In our recently published study (Jarbo, Flemming, & Verstynen, 2017), we used an experimental task called Danger Zone where 20 healthy adult participants used a computer mouse to select locations within a visual target. The target was represented by a cloud of white dots that briefly appeared for 300 milliseconds in a random location on a computer screen, then disappeared. A non-target, the Danger Zone, represented by a cloud of red dots also appeared with the target so that the center of each dot cloud was exactly 50 pixels apart on every trial. Participants had an unlimited amount of time to estimate and click the location of the center of the target dots in order to score the maximum amount of points on a trial. On some trials, the target dots were closer together (low variance) or spread farther apart (high variance) on others. We also had some penalty trials where points were lost based on how close a selection was to the center of the Danger Zone.

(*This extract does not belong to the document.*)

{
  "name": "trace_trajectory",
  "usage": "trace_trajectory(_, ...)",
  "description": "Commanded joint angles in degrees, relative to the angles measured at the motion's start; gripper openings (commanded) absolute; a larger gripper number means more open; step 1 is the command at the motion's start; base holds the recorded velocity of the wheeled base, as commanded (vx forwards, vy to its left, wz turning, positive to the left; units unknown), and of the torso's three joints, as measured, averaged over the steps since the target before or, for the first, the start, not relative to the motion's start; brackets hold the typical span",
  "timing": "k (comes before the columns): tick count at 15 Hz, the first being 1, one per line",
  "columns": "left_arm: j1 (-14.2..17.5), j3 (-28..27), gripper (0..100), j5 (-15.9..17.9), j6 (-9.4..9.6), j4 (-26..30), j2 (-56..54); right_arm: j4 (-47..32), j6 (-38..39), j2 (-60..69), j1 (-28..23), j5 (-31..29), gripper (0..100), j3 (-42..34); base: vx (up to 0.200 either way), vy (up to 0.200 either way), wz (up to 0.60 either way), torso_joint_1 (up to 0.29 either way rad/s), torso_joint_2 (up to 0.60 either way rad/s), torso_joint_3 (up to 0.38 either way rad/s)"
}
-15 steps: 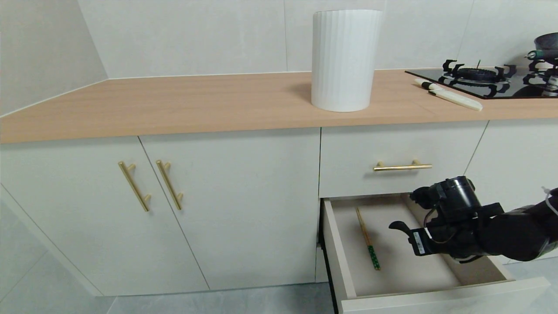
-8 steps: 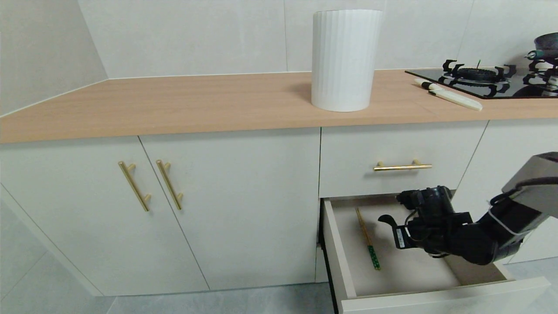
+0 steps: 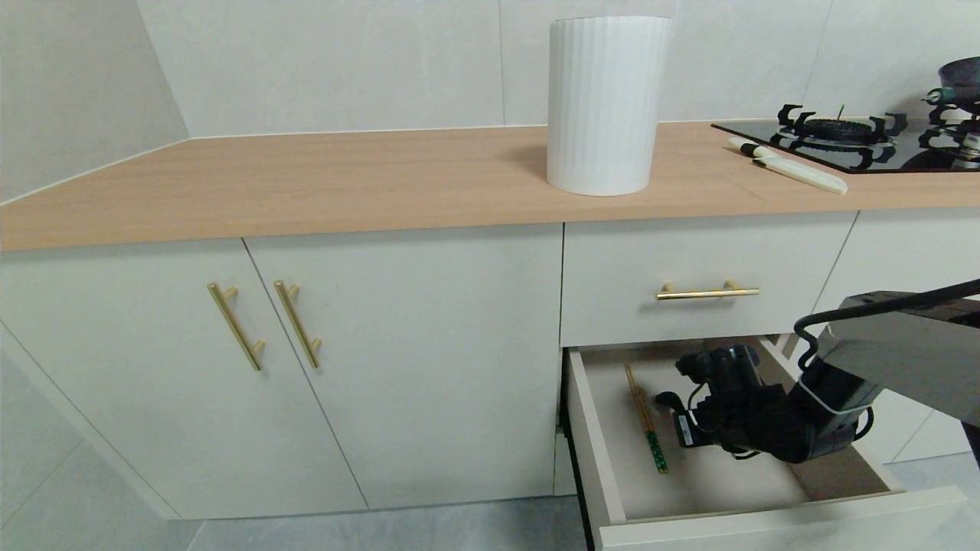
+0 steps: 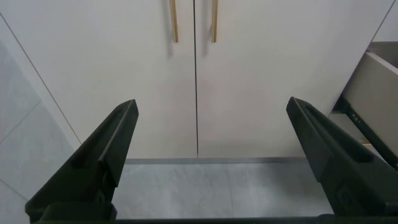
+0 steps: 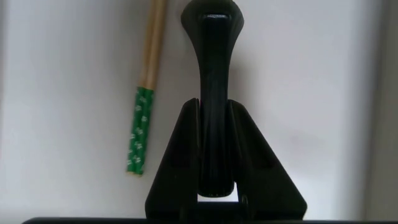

Low (left) and high (right) variance conditions. Adapted from Jarbo, Flemming, & Verstynen, 2017

Low (left) and high (right) variance conditions. Adapted from Jarbo, Flemming, & Verstynen, 2017

Importantly, these trial conditions allowed us to experimentally control the amount of uncertainty (i.e., variance) in estimates of the target’s center, which hadn’t been manipulated in previous work since circles were used instead of dot clouds. By increasing the spread of dots in the high variance conditions, a person's guess as to the exact location of the center of the target dot cloud is more uncertain than in the low variance conditions. Similar to past studies, we controlled the expected gain (i.e., points awarded) for selections on trials with or without penalty conditions. Using these experimental manipulations together, we were able to use our Danger Zone task to test whether people changed their selection behavior when they thought their potential for gain or loss on a trial was more or less risky, or uncertain.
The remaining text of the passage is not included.